The Inquirer-Home

It'll be Sandy Bridge against Bulldozer in 2011

Analysis The tightest Intel versus AMD performance battle in a long time
Tue Aug 31 2010, 14:36

OVER THE PAST FEW WEEKS more details about Intel's and AMD's next microarchitectures - Sandy Bridge and Bulldozer - have become clear. Including, for the first time, the high end parts slated for deep into 2011, likely mid-year.

While the mainstream LGA1156 Sandy Bridge is fairly clear by now, down to the model numbers and expected performance, its top notch brethren in the brand new Socket LGA2011, aptly named to match the release year, have far more impressive specifications.

Eight full cores - no sharing of FPUs and such, but eight true full cores - 20MB of shared L3 cache, and quad channel DDR3 memory on a single 32nm process die, and with clock rates similar to the quad-core Sandy Bridge parts at launch, bring out a possible performance monster. If you estimate an average 15 per cent clock for clock performance boost per core - and that is without using AVX instruction extensions - plus two more cores and at least 5 per cent higher clock speed compared to the current 3.33GHz top end LGA1366 processors like the Core i7 980X and Xeon X5680, you'll easily get over half extra peak performance right at the launch.

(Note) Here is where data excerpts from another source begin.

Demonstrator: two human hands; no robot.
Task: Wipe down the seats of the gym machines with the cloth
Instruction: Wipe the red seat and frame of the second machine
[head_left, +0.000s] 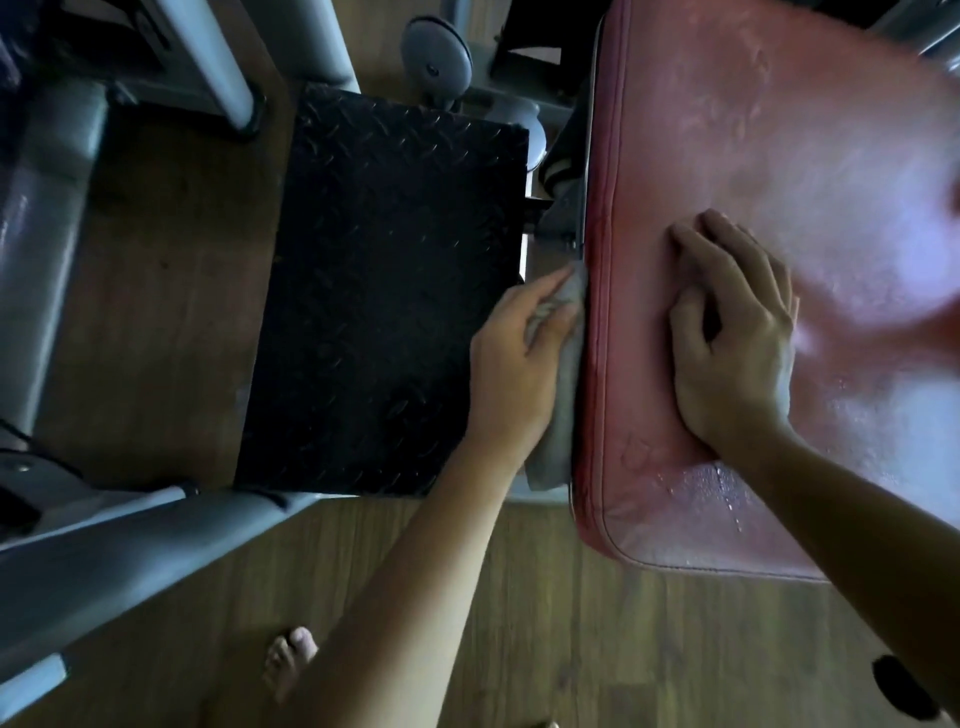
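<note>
Head: cloth lengthwise along seat edge

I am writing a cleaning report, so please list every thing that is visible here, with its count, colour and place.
seat pad: one, red, wet-looking in places, right side of the view
cloth: one, grey, against the seat pad's left edge
footplate: one, black, patterned, centre, left of the seat pad
frame tubes: several, grey, left side and top
round disc: one, grey, top centre
floor: one, brown wood, under everything
dark object: one, black, bottom right, too unclear to name
foot: one, bare, bottom, on the floor
left hand: one, grips the cloth
right hand: one, rests on the seat pad
</note>
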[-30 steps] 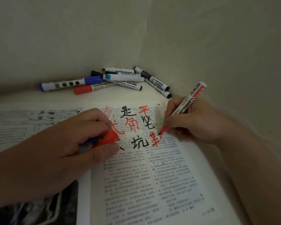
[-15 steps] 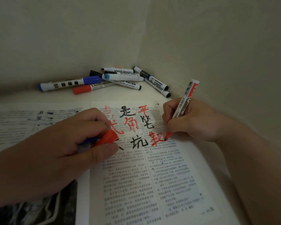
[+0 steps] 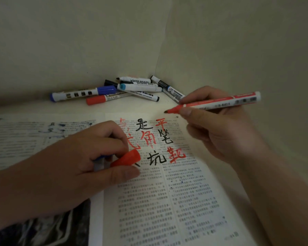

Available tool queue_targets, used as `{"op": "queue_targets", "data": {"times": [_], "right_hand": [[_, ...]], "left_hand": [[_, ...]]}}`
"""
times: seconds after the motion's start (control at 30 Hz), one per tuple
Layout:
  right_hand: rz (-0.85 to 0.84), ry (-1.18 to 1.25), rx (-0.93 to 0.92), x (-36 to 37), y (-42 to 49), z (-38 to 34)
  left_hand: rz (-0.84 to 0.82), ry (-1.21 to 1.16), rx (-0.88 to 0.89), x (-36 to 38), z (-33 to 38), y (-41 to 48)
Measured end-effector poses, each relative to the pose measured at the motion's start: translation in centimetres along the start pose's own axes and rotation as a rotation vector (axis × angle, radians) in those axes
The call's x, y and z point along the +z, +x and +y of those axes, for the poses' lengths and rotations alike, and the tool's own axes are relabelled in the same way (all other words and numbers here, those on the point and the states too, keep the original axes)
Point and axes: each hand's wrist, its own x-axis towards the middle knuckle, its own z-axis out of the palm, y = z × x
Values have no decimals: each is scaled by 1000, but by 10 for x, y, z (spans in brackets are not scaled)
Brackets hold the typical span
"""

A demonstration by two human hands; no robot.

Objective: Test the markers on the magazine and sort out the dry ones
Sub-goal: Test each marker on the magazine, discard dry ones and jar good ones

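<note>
1. Head view: the uncapped red marker was pinched by the right hand at centre right, tip held clear of the magazine, probably to spare the red strokes.
2. The red cap was gripped in the curled left hand, rested on the page, likely ready for recapping.
3. The other markers were piled in the upper-centre wall corner; bare worktop was left beside them.
</note>
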Motion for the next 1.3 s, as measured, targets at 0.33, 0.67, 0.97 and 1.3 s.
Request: {"op": "queue_targets", "data": {"times": [0.33,0.67,0.97,1.3], "right_hand": [[-337,190,123,21,-15,-4],[-412,-117,158,33,-21,0],[-218,-157,123,59,-28,3],[-52,-52,140,60,-17,8]], "left_hand": [[42,34,44,-21,41,-7],[-29,124,74,-27,44,-6],[168,275,132,-28,42,-10],[264,360,52,-29,47,-1]]}}
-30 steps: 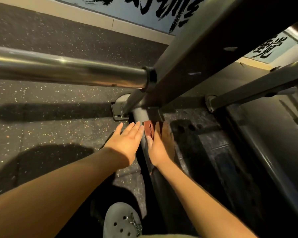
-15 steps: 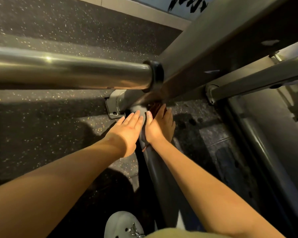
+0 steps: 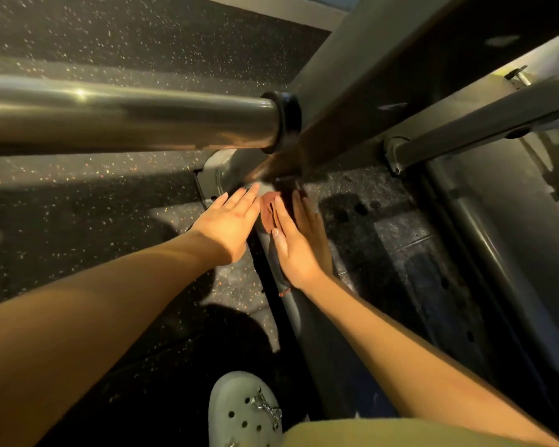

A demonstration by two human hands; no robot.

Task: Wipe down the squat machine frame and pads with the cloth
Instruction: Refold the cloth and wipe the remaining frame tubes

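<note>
A reddish-brown cloth (image 3: 269, 211) lies on the low grey frame tube (image 3: 291, 312) of the squat machine, close to where that tube meets the floor bracket (image 3: 211, 180). My right hand (image 3: 299, 241) presses the cloth against the tube with straight fingers; a corner of cloth shows below my wrist. My left hand (image 3: 229, 222) lies flat, fingers straight, on the left side of the same tube, beside the cloth. Part of the cloth is hidden under my right palm.
A thick steel bar (image 3: 126, 116) with a black collar crosses above my hands. A wide slanted frame beam (image 3: 384, 62) rises to the upper right, with a thinner bar (image 3: 484, 121) beside it. Speckled rubber floor lies on the left. My grey clog (image 3: 244, 411) stands below.
My right hand slid the cloth up toward the bracket, then back down the tube, so more cloth shows now. My left hand stayed alongside the tube. The camera moved closer.
</note>
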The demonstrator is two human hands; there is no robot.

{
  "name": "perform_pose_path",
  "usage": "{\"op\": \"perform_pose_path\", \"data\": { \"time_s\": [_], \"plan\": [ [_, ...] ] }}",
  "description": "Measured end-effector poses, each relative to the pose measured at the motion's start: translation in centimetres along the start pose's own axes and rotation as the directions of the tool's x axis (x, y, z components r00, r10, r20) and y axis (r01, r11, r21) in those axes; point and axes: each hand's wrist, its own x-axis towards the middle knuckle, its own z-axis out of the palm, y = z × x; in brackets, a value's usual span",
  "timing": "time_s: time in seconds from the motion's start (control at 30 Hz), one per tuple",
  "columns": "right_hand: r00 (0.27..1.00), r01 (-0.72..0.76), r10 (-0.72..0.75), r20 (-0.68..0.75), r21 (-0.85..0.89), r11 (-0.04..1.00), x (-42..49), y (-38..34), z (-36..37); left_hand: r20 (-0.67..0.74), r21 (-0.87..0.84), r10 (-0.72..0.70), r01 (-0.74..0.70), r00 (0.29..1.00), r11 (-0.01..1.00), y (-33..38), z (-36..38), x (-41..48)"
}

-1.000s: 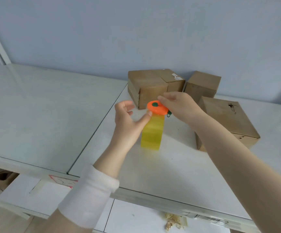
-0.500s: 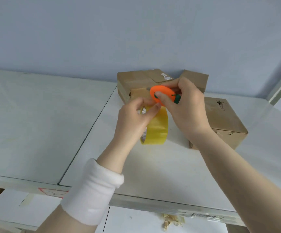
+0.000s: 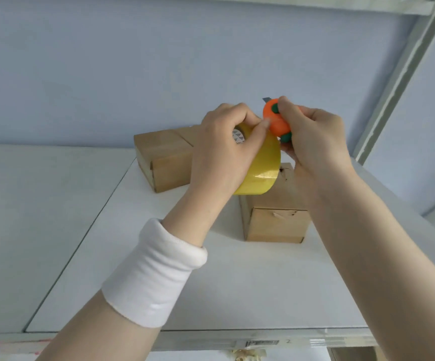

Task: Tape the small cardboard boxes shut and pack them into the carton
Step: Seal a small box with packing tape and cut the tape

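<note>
– White tabletop [image 3: 159,282] under a pale blue wall. Where are the boxes?
– Both are on the table. The far box [image 3: 164,162] sits left of the hands, and the near box [image 3: 276,222] sits below the right wrist.
– And the hands?
– The left hand [image 3: 224,152], raised above the boxes, grips the yellow tape roll [image 3: 260,170]. The right hand [image 3: 312,142] pinches an orange cutter [image 3: 276,121] just beside the roll, perhaps touching the left thumb.

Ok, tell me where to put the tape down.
Bare table left of the seam, beside the far box, and the front strip between the near box and the table edge. Crowded at the back right, where the boxes sit.
</note>
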Motion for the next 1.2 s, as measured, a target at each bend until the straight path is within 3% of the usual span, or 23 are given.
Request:
{"op": "perform_pose_path", "data": {
  "time_s": [0.1,0.23,0.33,0.43,0.53,0.77,0.8,0.83,0.9,0.93,1.03,1.2],
  "plan": [
    [0.995,-0.097,0.099,-0.011,0.144,0.985,0.5,-0.3,-1.8,0.038,-0.022,0.009,-0.008,0.999,1.000,1.1,1.2,0.2],
    [0.959,-0.132,0.204,-0.195,0.327,0.936,2.4,0.9,-5.5,0.051,-0.187,-0.109,0.117,0.993,0.975,2.0,2.3,0.3],
    [0.936,-0.268,0.261,-0.234,0.004,0.963,3.4,6.0,-9.6,0.101,-0.322,-0.238,0.258,0.966,0.911,2.4,2.9,0.4],
    [0.921,-0.388,0.338,-0.193,-0.407,0.827,3.1,12.9,-12.8,0.181,-0.317,-0.321,0.364,0.930,0.876,2.2,4.0,0.4],
    [0.938,-0.318,0.324,-0.125,-0.683,0.657,2.7,15.9,-14.1,0.260,-0.319,-0.394,0.464,0.882,0.827,1.7,5.2,0.3],
    [0.983,-0.105,0.182,-0.037,-0.919,0.379,3.0,16.1,-14.2,0.340,-0.235,-0.466,0.553,0.817,0.799,0.8,7.3,0.4],
    [0.991,-0.087,0.128,-0.034,-0.895,0.437,2.8,15.5,-14.3,0.353,-0.218,-0.470,0.560,0.809,0.799,0.7,7.3,0.4],
    [0.997,-0.059,0.078,-0.018,-0.820,0.570,2.4,14.6,-14.2,0.369,-0.198,-0.478,0.569,0.798,0.798,0.5,7.4,0.3],
    [0.992,0.085,-0.029,0.121,-0.489,0.868,1.1,12.3,-13.5,0.385,-0.173,-0.501,0.594,0.775,0.785,0.1,7.5,0.3],
    [0.969,0.162,-0.085,0.232,-0.340,0.926,0.1,10.9,-12.9,0.391,-0.169,-0.514,0.609,0.763,0.775,-0.2,7.5,0.4],
    [0.845,0.333,-0.152,0.512,-0.284,0.899,-1.6,9.1,-10.6,0.445,-0.129,-0.531,0.639,0.720,0.758,-0.7,7.4,1.3],
    [0.870,0.346,-0.209,0.446,-0.253,0.904,-0.1,8.3,-9.1,0.547,0.023,-0.559,0.656,0.623,0.754,-2.3,7.2,3.9]
  ]
}}
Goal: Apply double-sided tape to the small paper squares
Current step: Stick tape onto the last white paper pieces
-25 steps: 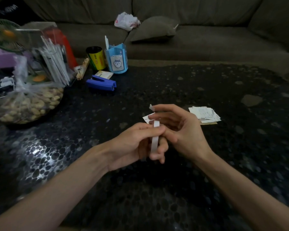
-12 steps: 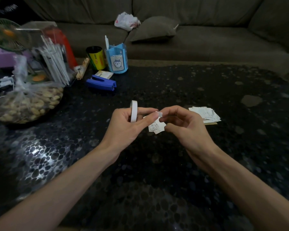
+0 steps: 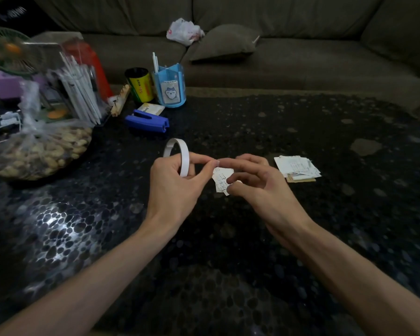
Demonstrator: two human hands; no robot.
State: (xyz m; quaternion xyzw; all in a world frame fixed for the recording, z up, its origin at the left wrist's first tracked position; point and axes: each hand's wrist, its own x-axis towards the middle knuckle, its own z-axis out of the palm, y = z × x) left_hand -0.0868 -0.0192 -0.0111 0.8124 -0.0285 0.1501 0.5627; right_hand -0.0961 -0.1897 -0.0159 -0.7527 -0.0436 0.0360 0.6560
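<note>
- Both hands stay raised over the dark pebbled table (image 3: 301,122), about where they were a moment ago.
- Left hand (image 3: 175,187) — fingers curled around the white tape roll (image 3: 185,161), now turned to show its open loop.
- Right hand (image 3: 257,183) pinches a small printed paper square (image 3: 220,178) — held between the hands, fingertips meeting.

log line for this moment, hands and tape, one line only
left hand: holds tape roll | right hand: pinches paper square | paper stack: on table, right of hands
</note>
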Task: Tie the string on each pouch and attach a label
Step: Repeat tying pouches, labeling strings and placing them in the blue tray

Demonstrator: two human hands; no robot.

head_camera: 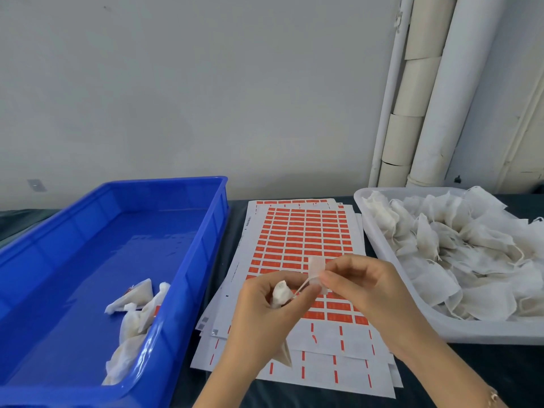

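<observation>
My left hand (266, 313) grips a small white pouch (280, 294) by its gathered neck; the pouch's lower corner pokes out below the palm. A thin string (303, 287) runs from the neck up to my right hand (360, 285), whose thumb and fingers pinch the string's end together with a pale label (317, 270). Both hands hover above a stack of label sheets (303, 237) printed with rows of orange stickers.
A blue bin (97, 245) on the left holds several finished pouches (135, 313) in its near right corner. A white tray (379, 242) on the right is heaped with untied pouches (459, 248). Wall and pipes (426, 92) stand behind the dark table.
</observation>
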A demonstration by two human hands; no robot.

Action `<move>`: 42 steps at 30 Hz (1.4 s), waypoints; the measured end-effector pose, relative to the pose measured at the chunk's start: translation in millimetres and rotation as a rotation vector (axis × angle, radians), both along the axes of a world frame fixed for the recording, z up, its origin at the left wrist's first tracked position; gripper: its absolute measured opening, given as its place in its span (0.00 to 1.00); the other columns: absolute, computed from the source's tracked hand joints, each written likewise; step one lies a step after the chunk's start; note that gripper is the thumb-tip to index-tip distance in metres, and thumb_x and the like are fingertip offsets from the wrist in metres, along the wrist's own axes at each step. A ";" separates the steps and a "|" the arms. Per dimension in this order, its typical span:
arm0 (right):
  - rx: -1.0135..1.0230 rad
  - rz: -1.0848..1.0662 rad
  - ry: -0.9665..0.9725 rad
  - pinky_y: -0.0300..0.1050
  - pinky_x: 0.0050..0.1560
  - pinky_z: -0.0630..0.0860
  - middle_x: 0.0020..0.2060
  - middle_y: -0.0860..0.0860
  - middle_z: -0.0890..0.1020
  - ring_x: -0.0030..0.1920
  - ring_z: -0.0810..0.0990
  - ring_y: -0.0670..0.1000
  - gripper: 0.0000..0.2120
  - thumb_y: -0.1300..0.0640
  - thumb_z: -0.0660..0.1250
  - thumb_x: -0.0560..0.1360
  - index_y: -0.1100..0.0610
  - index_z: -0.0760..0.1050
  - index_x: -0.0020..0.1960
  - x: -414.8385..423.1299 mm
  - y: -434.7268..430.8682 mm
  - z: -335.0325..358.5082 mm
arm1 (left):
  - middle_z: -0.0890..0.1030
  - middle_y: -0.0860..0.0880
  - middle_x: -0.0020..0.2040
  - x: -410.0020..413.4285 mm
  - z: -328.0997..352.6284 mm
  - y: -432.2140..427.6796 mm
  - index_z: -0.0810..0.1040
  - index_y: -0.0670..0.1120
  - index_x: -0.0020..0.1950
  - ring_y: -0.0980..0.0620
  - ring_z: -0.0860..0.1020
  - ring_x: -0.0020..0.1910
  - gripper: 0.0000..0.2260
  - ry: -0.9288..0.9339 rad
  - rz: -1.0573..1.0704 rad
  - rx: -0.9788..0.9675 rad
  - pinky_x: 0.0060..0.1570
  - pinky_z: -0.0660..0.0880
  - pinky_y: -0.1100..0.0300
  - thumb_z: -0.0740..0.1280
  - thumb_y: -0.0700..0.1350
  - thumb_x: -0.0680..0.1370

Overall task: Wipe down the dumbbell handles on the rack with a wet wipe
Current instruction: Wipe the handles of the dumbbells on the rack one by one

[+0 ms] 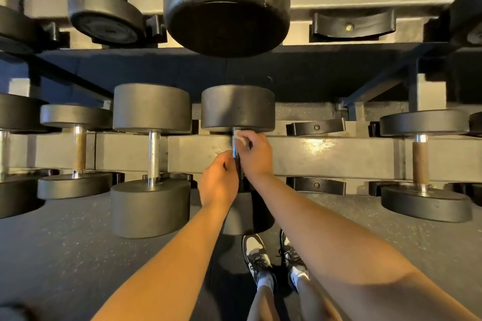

Even if we include the year-end expected Core i7 990X and Xeon X5690 3.46GHz part speed bin step-up for the current Westmere generation, the new chips will still have at least the same clock speeds to start out with. And, looking at the 3.4GHz starting speed bin for the initial Core i7 2600 quad-core Sandy Bridge part, I am inclined to expect at least 3.6GHz launch speed for the octo-core high end parts two quarters later.

As an example, a 3.6GHz highest end Sandy Bridge based dual Xeon workstation would, with its 16 total cores and AVX set, be able to churn out an astonishing 460GFLOPs in double precision floating-point, compared to roughly 160GFLOPs on a dual Westmere X5680 3.33GHz Xeon without AVX extensions. If the 3.8GHz Turbo mode kicks in across all cores, we'll be quite close to a peak half teraflops on a desktop. Not bad at all, and it should provide something for the computational GPU crowd to think about.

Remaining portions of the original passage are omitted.